DERECHOS DE LOS NIÑOS. Save the Children denuncia
Dentro de poco se celebrarán los Juegos Olímpicos de Beijing, y una de las pruebas que más interés generarán es, sin duda, la gimnasia en todas sus variantes: artística, rítmica, acrobática, aeróbica, etcétera. ¿Pero sabe usted todo el trabajo y sacrificio que implica que esos jovencitos lleguen a este grado de competición?
La organización internacional Save the Children se ha preocupado por el tema, por eso denunció hace unas semanas que un gran número de niños que practican deportes de competición sufre un infierno.
Aunque esta institución reconoce que el deporte repercute positivamente en el desarrollo físico, mental y moral de un niño, porque además de ser una diversión, le enseña disciplina y le da confianza, destaca que cuando el deporte deja de ser una actividad lúdica y sirve para "satisfacer los deseos de los adultos", puede vulnerar los derechos de los menores.
ESPACIOS LÚDICOS
"El juego y el deporte deben ser espacios de satisfacción y alegría, y desarrollar reglas de convivencia, pero cuando los horarios son muy extensos, no permiten desarrollar otras actividades que los chicos desearían ni ver a sus amigos, y solo se hace por darles el gusto a los padres, viene a ser una forma de maltrato", advierte María Teresa Mosquera, directora ejecutiva de Acción por los Niños.

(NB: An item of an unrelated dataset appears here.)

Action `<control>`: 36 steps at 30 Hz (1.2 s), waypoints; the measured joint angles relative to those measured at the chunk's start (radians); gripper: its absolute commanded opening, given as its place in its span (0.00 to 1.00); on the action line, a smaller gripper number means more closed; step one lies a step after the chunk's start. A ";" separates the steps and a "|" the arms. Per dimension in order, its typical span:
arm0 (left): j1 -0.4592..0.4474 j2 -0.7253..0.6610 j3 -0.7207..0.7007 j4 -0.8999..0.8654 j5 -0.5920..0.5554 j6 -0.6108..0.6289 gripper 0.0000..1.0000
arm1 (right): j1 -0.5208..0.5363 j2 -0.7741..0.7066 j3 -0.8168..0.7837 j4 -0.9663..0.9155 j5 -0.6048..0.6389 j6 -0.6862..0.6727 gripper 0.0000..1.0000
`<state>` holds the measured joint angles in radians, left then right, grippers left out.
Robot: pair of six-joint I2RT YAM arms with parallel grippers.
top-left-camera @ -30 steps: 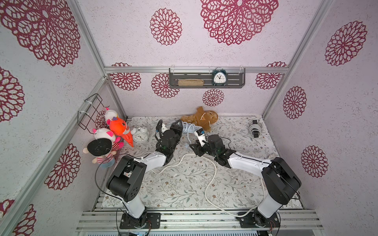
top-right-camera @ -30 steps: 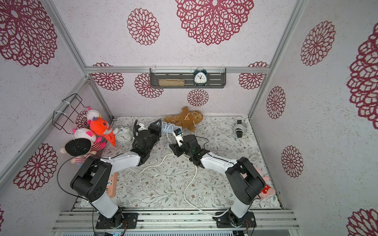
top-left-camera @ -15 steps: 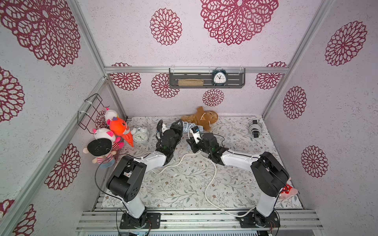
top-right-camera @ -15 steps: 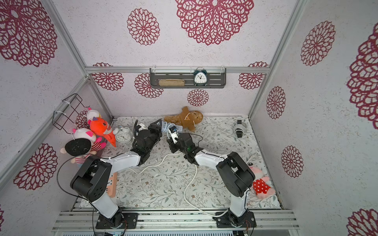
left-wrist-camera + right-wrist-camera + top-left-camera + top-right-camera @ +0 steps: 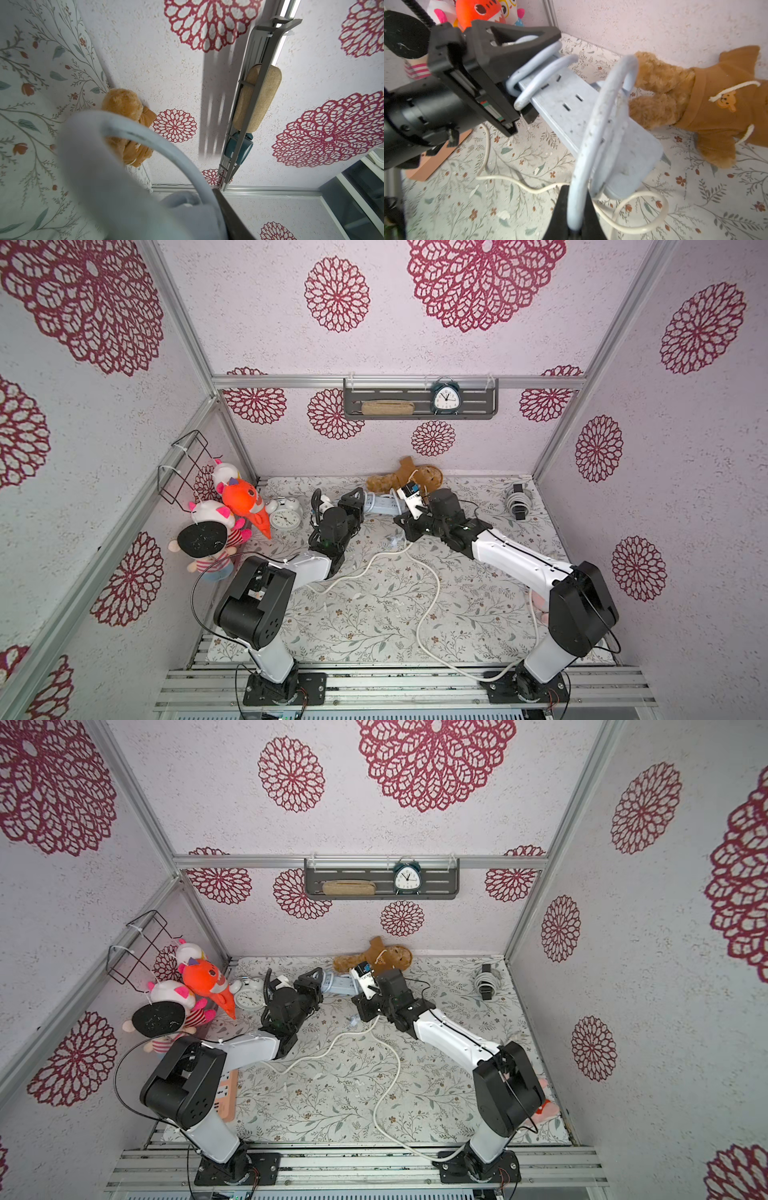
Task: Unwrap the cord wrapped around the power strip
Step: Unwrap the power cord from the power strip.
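Note:
A pale blue power strip (image 5: 566,108) is lifted off the table, its pale blue cord (image 5: 593,128) looped around it. My left gripper (image 5: 517,62) is shut on the strip's one end, over two cord turns. My right gripper (image 5: 576,218) is shut on a big cord loop near the strip's free end. Both top views show the strip (image 5: 380,506) (image 5: 340,986) between the left gripper (image 5: 355,502) (image 5: 313,979) and the right gripper (image 5: 403,522) (image 5: 360,1006). In the left wrist view the strip (image 5: 124,197) and a cord loop (image 5: 166,145) fill the foreground, blurred, beside one dark finger (image 5: 232,218).
A brown plush bear (image 5: 409,477) lies just behind the strip against the back wall. A cream cable (image 5: 432,585) snakes across the table. An alarm clock (image 5: 285,514) and plush toys (image 5: 237,502) stand at the left; a coiled cable (image 5: 517,502) lies at the back right; an orange strip (image 5: 227,1094) lies by the left arm.
My right gripper's jaws have closed onto the cord loop. The right arm swung in toward the strip's free end and has drawn back a little. The left arm has held still.

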<state>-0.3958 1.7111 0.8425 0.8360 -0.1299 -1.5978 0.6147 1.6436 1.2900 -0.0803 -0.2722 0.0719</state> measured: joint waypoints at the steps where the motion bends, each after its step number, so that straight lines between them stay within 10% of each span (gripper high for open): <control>1: 0.004 -0.002 -0.008 0.012 0.011 0.001 0.00 | -0.015 0.000 0.020 -0.047 -0.012 -0.001 0.00; 36: 0.275 -0.108 -0.220 0.090 0.120 -0.045 0.00 | -0.483 0.013 -0.116 -0.397 0.009 -0.100 0.00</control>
<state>-0.1207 1.6032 0.6220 0.9264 -0.0101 -1.6424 0.1322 1.6566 1.1740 -0.4778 -0.2634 -0.0277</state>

Y no siempre los padres obligan a sus hijos a practicar el deporte, sino que se muestran tan motivados y compran todos los elementos necesarios para la práctica, que los chicos se sienten comprometidos y les dan gusto. Por eso es importante, antes de incitar al chico a hacer algo --en forma de maltrato o exceso de motivación--, consultarle sobre sus motivaciones y explicarle el ritmo absorbente que implicará el entrenamiento para competencia. Si decide ingresar a ese mundo competitivo, entonces bienvenido y a apoyarlo en todo.
ACTITUD INTELIGENTE
El nadador Johnny Bello, por su parte, opina que "si un chico destaca en un deporte, los padres deben asumir una actitud inteligente: no presionar mucho, pero sí lo suficiente para permitir un desarrollo óptimo de sus condiciones. Se le debe inducir inteligentemente a que desarrolle su talento. Pero no creo que sea bueno una exigencia máxima (si no entrenas, no sales)".
En suma, es fundamental conocer las motivaciones del niño, no solo sus habilidades para un deporte, para recién entonces decidir si es conveniente darle todas las facilidades para que lo practique y apoyarlo en su entrenamiento.